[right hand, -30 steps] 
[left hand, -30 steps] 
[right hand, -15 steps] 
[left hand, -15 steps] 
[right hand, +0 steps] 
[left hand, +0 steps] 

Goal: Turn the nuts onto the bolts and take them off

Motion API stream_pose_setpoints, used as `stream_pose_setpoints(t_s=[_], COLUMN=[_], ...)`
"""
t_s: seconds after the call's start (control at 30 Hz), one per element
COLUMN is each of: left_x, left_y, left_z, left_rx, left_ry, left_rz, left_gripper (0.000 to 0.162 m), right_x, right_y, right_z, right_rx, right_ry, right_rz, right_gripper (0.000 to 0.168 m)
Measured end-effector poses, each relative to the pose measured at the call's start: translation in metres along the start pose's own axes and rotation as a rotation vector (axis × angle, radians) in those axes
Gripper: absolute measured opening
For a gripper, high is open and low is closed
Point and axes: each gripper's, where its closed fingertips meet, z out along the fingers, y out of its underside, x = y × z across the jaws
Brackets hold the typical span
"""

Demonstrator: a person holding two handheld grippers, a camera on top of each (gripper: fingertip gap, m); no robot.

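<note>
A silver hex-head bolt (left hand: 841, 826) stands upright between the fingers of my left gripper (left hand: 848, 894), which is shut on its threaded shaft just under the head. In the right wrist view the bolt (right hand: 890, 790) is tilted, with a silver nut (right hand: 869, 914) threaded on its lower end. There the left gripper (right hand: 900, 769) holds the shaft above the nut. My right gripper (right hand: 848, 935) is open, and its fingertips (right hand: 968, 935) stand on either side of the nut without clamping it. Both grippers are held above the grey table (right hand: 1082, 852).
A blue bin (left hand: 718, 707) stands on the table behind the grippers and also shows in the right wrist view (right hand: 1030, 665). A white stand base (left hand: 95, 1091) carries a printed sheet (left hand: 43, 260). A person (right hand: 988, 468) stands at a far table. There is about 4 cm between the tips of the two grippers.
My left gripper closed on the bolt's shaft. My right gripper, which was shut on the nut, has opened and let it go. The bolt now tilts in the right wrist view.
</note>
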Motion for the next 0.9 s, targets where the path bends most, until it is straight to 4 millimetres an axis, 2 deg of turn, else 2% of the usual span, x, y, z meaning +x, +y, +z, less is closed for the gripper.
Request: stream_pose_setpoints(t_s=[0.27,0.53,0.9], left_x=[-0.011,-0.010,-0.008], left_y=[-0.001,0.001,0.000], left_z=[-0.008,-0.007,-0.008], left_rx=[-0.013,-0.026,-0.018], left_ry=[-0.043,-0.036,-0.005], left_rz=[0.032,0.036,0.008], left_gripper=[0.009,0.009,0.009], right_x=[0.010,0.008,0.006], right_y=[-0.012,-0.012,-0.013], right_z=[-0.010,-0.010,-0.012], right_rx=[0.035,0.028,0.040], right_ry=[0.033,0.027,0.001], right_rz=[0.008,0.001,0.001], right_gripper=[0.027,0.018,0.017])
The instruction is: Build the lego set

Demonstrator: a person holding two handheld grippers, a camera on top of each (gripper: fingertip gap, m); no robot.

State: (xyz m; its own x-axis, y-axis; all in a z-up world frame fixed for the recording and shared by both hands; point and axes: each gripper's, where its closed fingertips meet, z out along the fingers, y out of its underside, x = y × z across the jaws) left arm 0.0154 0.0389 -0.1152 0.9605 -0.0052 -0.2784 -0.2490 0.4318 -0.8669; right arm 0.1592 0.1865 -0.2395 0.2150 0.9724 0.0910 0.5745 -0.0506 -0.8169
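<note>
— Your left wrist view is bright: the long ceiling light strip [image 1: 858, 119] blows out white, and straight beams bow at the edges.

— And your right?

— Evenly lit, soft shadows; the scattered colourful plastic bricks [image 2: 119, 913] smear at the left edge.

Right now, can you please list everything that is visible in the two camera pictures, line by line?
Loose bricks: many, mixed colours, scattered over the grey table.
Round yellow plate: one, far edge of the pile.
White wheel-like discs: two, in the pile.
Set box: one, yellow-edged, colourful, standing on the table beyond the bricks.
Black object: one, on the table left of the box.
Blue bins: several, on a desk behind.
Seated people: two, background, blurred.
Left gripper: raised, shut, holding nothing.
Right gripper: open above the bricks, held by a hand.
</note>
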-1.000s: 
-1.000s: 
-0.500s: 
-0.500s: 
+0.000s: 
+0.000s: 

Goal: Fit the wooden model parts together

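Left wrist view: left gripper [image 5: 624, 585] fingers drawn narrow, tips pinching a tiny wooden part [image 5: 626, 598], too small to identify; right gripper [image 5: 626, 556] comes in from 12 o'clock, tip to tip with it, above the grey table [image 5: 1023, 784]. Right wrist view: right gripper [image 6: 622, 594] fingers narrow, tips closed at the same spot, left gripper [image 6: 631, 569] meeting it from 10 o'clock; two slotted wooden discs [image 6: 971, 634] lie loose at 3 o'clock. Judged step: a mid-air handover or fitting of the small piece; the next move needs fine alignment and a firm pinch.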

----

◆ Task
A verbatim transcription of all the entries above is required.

◆ Problem solution
[right hand, -30 steps] 
[left hand, -30 steps] 
[right hand, -15 steps] 
[left hand, -15 steps] 
[right hand, +0 steps] 
[left hand, +0 steps] 

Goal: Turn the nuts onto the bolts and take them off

Motion API stream_pose_setpoints, used as `stream_pose_setpoints(t_s=[_], COLUMN=[_], ...)`
"""
t_s: seconds after the call's start (control at 30 Hz), one per element
COLUMN is each of: left_x, left_y, left_z, left_rx, left_ry, left_rz, left_gripper (0.000 to 0.162 m), right_x, right_y, right_z, right_rx, right_ry, right_rz, right_gripper (0.000 to 0.168 m)
Measured end-effector poses, each relative to the pose measured at the call's start: translation in metres along the start pose's own axes and rotation as a rotation vector (axis × angle, radians) in those axes
Gripper: absolute measured opening
For a gripper, high is open and low is closed
Point and axes: each gripper's, where its closed fingertips meet, z out along the fingers, y out of its underside, x = y × z across the jaws
Brackets hold the typical span
"""

Demonstrator: a person holding two handheld grippers, a camera on top of each (gripper: fingertip gap, m); no robot.

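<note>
A silver hex-head bolt (left hand: 841, 826) stands upright between the fingers of my left gripper (left hand: 848, 894), which is shut on its threaded shaft just under the head. In the right wrist view the bolt (right hand: 890, 790) is tilted, with a silver nut (right hand: 869, 914) threaded on its lower end. There the left gripper (right hand: 900, 769) holds the shaft above the nut. My right gripper (right hand: 848, 935) is open, and its fingertips (right hand: 968, 935) stand on either side of the nut without clamping it. Both grippers are held above the grey table (right hand: 1082, 852).
A blue bin (left hand: 718, 707) stands on the table behind the grippers and also shows in the right wrist view (right hand: 1030, 665). A white stand base (left hand: 95, 1091) carries a printed sheet (left hand: 43, 260). A person (right hand: 988, 468) stands at a far table. There is about 4 cm between the tips of the two grippers.
My left gripper closed on the bolt's shaft. My right gripper, which was shut on the nut, has opened and let it go. The bolt now tilts in the right wrist view.
</note>
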Motion for the next 0.9 s, targets where the path bends most, until it is straight to 4 millimetres an axis, 2 deg of turn, else 2% of the usual span, x, y, z meaning +x, +y, +z, less is closed for the gripper.
Request: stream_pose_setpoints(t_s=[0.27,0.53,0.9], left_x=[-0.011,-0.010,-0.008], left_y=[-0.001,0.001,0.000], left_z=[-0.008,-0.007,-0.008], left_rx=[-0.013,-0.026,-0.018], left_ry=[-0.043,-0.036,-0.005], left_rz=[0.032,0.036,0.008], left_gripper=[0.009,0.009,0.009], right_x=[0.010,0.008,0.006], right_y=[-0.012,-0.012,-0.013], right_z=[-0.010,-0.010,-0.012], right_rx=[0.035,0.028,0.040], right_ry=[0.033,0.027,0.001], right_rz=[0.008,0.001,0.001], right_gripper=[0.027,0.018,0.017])
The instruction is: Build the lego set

Demonstrator: a person holding two handheld grippers, a camera on top of each (gripper: fingertip gap, m); no robot.

State: (xyz m; its own x-axis, y-axis; all in a z-up world frame fixed for the recording and shared by both hands; point and axes: each gripper's, where its closed fingertips meet, z out along the fingers, y out of its underside, x = y × z across the jaws) left arm 0.0154 0.0389 -0.1152 0.9605 -0.0052 -0.2784 -0.2490 0.4318 -0.8669; right arm 0.1592 0.1865 -0.2395 0.2150 0.9724 0.0910 0.5745 -0.0506 -0.8169
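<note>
— Your left wrist view is bright: the long ceiling light strip [image 1: 858, 119] blows out white, and straight beams bow at the edges.

— And your right?

— Evenly lit, soft shadows; the scattered colourful plastic bricks [image 2: 119, 913] smear at the left edge.

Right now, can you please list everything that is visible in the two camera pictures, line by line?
Loose bricks: many, mixed colours, scattered over the grey table.
Round yellow plate: one, far edge of the pile.
White wheel-like discs: two, in the pile.
Set box: one, yellow-edged, colourful, standing on the table beyond the bricks.
Black object: one, on the table left of the box.
Blue bins: several, on a desk behind.
Seated people: two, background, blurred.
Left gripper: raised, shut, holding nothing.
Right gripper: open above the bricks, held by a hand.
</note>
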-1.000s: 
-1.000s: 
-0.500s: 
-0.500s: 
+0.000s: 
+0.000s: 

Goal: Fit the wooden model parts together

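Left wrist view: left gripper [image 5: 624, 585] fingers drawn narrow, tips pinching a tiny wooden part [image 5: 626, 598], too small to identify; right gripper [image 5: 626, 556] comes in from 12 o'clock, tip to tip with it, above the grey table [image 5: 1023, 784]. Right wrist view: right gripper [image 6: 622, 594] fingers narrow, tips closed at the same spot, left gripper [image 6: 631, 569] meeting it from 10 o'clock; two slotted wooden discs [image 6: 971, 634] lie loose at 3 o'clock. Judged step: a mid-air handover or fitting of the small piece; the next move needs fine alignment and a firm pinch.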

This completes the output.